**Problem to solve:**
The records below must be transcribed precisely and in full.

**Data excerpts:**
━━━━━━
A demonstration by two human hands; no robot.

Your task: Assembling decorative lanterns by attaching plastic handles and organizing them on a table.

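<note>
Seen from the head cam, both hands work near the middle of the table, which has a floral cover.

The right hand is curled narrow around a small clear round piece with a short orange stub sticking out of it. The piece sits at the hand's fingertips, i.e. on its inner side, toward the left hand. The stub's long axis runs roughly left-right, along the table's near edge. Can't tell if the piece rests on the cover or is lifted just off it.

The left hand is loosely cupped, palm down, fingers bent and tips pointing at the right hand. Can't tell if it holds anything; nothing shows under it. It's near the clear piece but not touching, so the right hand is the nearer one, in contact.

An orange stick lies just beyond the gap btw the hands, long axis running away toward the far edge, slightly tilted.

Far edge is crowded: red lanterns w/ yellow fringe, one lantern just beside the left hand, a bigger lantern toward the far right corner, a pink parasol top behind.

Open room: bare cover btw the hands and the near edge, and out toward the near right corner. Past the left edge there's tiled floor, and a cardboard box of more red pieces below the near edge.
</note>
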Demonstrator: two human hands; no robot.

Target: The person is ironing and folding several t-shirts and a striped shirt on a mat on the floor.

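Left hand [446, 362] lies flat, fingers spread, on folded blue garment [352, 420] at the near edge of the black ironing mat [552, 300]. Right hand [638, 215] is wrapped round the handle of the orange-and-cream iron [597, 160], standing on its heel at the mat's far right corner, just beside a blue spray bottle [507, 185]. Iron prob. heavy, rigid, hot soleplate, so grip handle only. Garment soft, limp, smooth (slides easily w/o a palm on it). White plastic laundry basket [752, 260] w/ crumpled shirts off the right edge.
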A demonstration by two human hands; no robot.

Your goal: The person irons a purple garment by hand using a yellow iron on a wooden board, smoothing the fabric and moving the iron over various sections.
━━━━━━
**Response to this task:**
A demonstration by two human hands; no robot.

Your task: Assembling decorative lanterns by attaching plastic handles and organizing them on a table.

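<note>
Seen from the head cam, both hands work near the middle of the table, which has a floral cover.

The right hand is curled narrow around a small clear round piece with a short orange stub sticking out of it. The piece sits at the hand's fingertips, i.e. on its inner side, toward the left hand. The stub's long axis runs roughly left-right, along the table's near edge. Can't tell if the piece rests on the cover or is lifted just off it.

The left hand is loosely cupped, palm down, fingers bent and tips pointing at the right hand. Can't tell if it holds anything; nothing shows under it. It's near the clear piece but not touching, so the right hand is the nearer one, in contact.

An orange stick lies just beyond the gap btw the hands, long axis running away toward the far edge, slightly tilted.

Far edge is crowded: red lanterns w/ yellow fringe, one lantern just beside the left hand, a bigger lantern toward the far right corner, a pink parasol top behind.

Open room: bare cover btw the hands and the near edge, and out toward the near right corner. Past the left edge there's tiled floor, and a cardboard box of more red pieces below the near edge.
</note>
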Demonstrator: two human hands; no robot.

Target: The person is ironing and folding several t-shirts and a striped shirt on a mat on the floor.

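Left hand [446, 362] lies flat, fingers spread, on folded blue garment [352, 420] at the near edge of the black ironing mat [552, 300]. Right hand [638, 215] is wrapped round the handle of the orange-and-cream iron [597, 160], standing on its heel at the mat's far right corner, just beside a blue spray bottle [507, 185]. Iron prob. heavy, rigid, hot soleplate, so grip handle only. Garment soft, limp, smooth (slides easily w/o a palm on it). White plastic laundry basket [752, 260] w/ crumpled shirts off the right edge.
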A demonstration by two human hands; no robot.

Your goal: The person irons a purple garment by hand using a yellow iron on a wooden board, smoothing the fabric and moving the iron over various sections.

Nothing remains to add to the output.